So, I didn’t write a blog last month, September I had a guest speaker, and in August I wrote the blog a month late. I kept hitting a wall, a wall in the form of questions. I’d think about the blog and get all my writing stuff ready, but the topics I had thought about writing a few months ago just seemed forced. So, I dropped them and approached some questions: What story do you have to tell? What are you learning? What is inspiring you?
I’ve tried very convincingly to tell myself that it was due to my outrageous busyness of this season of life that I am unable to answer questions such as these right now… but that was only an excuse. It wasn’t until recently when I was reading what another woman had to say that I realized my issue is that, I’m trying to write someone else’s story not my own.

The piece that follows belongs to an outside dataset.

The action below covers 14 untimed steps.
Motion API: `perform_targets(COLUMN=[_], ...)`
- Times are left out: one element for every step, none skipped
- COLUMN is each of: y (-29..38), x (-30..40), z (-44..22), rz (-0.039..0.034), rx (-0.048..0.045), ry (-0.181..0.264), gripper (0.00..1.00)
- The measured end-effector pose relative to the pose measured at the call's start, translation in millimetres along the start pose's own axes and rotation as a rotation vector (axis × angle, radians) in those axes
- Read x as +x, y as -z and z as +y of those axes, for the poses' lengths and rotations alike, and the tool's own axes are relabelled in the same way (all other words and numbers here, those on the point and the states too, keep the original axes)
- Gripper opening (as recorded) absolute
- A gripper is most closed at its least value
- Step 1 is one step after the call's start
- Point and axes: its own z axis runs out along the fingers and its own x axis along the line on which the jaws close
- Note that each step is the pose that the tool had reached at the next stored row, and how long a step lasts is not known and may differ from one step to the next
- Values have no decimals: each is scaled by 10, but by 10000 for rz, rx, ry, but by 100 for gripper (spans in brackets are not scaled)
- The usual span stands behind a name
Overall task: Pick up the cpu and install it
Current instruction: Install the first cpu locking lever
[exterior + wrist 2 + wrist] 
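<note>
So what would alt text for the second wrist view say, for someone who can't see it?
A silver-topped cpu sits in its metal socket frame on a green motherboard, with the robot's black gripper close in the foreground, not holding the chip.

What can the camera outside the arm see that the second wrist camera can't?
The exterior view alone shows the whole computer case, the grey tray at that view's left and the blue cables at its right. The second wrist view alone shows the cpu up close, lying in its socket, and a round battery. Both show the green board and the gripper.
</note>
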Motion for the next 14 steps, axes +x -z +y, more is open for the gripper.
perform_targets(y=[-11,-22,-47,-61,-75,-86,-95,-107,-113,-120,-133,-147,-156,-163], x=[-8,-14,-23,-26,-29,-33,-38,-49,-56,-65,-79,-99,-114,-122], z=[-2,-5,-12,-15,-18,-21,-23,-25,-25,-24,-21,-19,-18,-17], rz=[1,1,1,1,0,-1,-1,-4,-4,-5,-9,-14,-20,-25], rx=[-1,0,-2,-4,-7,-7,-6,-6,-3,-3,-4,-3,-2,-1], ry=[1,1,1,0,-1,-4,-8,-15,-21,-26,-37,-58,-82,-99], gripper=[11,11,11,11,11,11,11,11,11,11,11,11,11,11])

Every time over these past months that I’ve gone to write, I’ve wanted my life to look a certain way and have my blog reflect that. I wanted to be that woman the one who actually seems to be able to balance her multiple jobs, maintain healthy friendships, have a strong walk with the Lord, investing and serving others, eating well, exercising, and keeping up with my blog; You know the girl who does everything and still manages to actually keep up with her laundry while doing all that, with only having one day “off” a week.

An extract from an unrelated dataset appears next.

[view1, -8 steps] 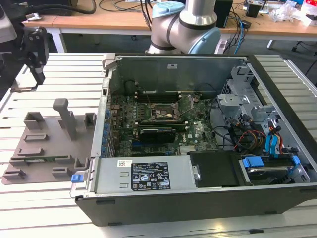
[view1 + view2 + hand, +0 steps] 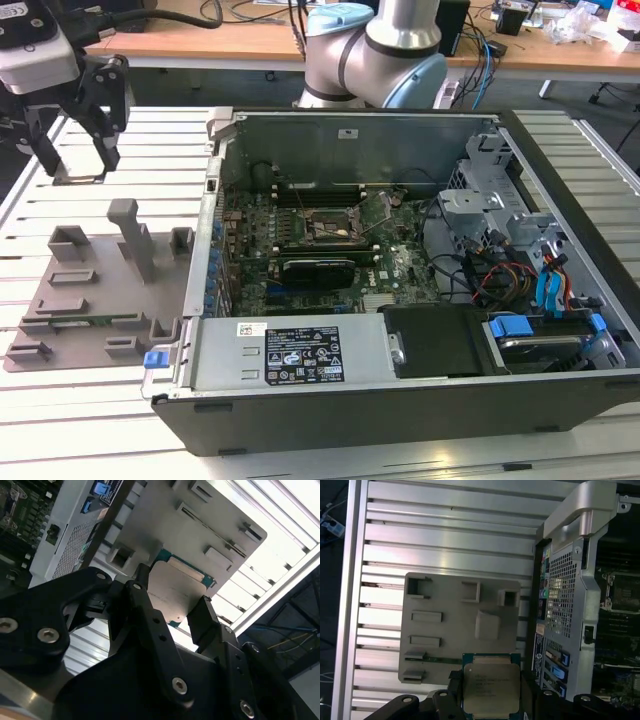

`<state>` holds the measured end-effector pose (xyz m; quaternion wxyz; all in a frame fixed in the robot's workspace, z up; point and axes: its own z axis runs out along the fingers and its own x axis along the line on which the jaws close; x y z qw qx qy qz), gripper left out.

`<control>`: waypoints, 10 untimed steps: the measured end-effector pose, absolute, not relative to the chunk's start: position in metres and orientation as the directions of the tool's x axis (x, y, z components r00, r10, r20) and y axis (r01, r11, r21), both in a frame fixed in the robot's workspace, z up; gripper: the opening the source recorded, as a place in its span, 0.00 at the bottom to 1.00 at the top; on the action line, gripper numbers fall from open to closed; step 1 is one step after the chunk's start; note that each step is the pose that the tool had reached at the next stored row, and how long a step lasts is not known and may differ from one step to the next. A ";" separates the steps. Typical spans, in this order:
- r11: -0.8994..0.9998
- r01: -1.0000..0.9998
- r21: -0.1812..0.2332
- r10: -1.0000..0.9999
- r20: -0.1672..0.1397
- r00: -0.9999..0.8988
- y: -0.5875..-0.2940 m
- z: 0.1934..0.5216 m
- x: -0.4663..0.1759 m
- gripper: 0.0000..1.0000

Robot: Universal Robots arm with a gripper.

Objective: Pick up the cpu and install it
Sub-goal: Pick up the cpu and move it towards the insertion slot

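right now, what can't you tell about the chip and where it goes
Underside of the chip: faces away in both wrist views.
Side edges of the chip: covered by the fingers of the gripper in the second wrist view.
Socket inside the case: too small in the exterior view to see its contacts.

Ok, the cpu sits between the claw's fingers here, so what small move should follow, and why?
Probably carry it toward the exterior view's right, over the case. The claw grips the cpu by two edges above the grey tray, and the motherboard socket in the open case looks empty.
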<state>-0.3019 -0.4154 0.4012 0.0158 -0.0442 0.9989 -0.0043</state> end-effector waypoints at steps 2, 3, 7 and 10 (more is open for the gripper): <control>0.996 -0.088 -0.010 -0.088 -0.031 -0.996 -0.415 0.401 -0.300 0.55; 0.996 -0.088 -0.010 -0.088 -0.031 -0.996 -0.415 0.401 -0.298 0.55; 0.996 -0.088 -0.010 -0.088 -0.031 -0.996 -0.415 0.401 -0.288 0.55; 0.996 -0.088 -0.010 -0.088 -0.031 -0.996 -0.415 0.401 -0.282 0.55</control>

When I realized that I didn’t fit into that mold, that I didn’t even know I was trying so hard to replicate, I neglected to look into what MY story actually is in this season of life. I couldn’t see my fruit because I was looking for oranges to grow off of a grapevine. Impossible, I know right. It’s not that I wanted my life to look perfect or anything, but at least just to look orderly, balanced, and imperfect in the ways I could control.

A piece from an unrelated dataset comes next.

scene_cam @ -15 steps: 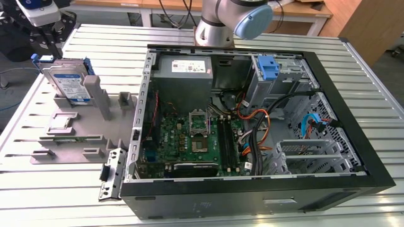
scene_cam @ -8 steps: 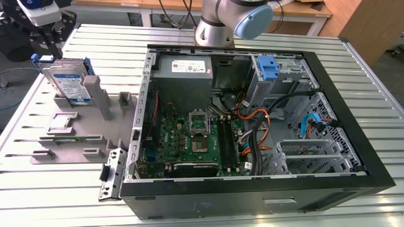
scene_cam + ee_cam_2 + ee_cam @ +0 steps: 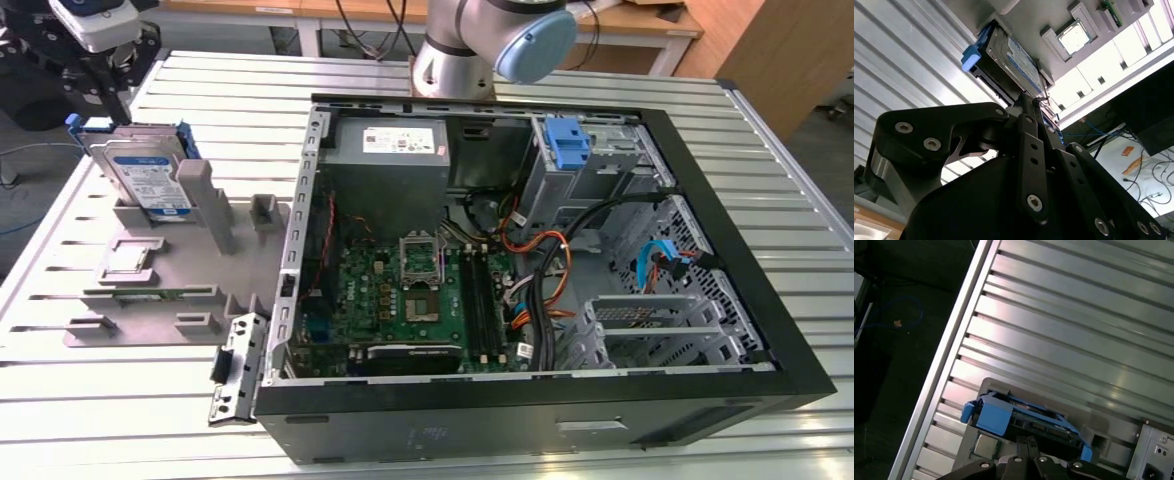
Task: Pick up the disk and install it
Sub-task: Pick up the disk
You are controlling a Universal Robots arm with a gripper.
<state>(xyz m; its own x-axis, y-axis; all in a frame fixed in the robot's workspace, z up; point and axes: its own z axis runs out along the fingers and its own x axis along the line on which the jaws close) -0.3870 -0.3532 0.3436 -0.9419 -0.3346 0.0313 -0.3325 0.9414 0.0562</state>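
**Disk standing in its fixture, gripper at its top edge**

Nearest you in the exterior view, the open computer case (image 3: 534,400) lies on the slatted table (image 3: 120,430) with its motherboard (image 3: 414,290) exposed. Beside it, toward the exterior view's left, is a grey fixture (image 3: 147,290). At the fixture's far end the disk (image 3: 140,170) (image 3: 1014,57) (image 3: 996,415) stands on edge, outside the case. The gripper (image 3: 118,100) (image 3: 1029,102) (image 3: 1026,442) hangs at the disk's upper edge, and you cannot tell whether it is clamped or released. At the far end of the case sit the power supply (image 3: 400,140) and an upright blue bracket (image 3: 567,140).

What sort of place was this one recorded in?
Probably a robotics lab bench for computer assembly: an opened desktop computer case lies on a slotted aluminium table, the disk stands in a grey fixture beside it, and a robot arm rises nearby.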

I started to realize that I’d been putting the image I wanted to see in myself in front of the mirror of who I really am. It created confusion when I would move around and wiggle my arms to see that the image didn’t move as I did. The realization was that, If I’m taking up energy to see the person others want me to be or I want myself to be, I will run out of energy and won’t be able to see who I truly am and what I was created to be.
My life is far from perfect. These days I often feel like I’m a flamingo trying to balance on my one leg while balancing my responsibilities on my head, dodging all the fish that are falling from the sky… track with me, it’s a long way of telling you that I’ve lately been in a state of imbalance, frustration, and confusion. It seems as though I’ve gotten lost searching to find and fix the beauty in the chaos, when I was only meant to admire it. This is my season. I’ve made some decisions in which I have not completely thought through, decisions based off fear, and bitterness, but I also have made grace filled ones, and decisions based off of love. All of these have lead me to where I am. I put WAY too much on my plate in order to distract myself from the loneliness that comes with not having many people my age around, I eat a lot of junk food, and hey I’m working on the laundry thing too. However, this has been where I’m at in life and if you’re somewhere similar and can relate, IT’S OKAY! There are many things in the midst of all the chaos that needed to happen to prepare me for this next season I’m walking into.
Life is definitely going to be different, I’ve lost some good friends, made some new ones, and am reconnecting with old ones. I’m moving out of my parents house in to my own apartment for my first time. God is teaching me so much about who I am, releasing control, and being at peace with my journey and it’s seasons. Work is still going to be crazy but I love my job, and it’s not taken lightly that I am beyond blessed to do a job I LOVE. I don’t know what this new season will hold, but I can’t wait to see what the Lord does!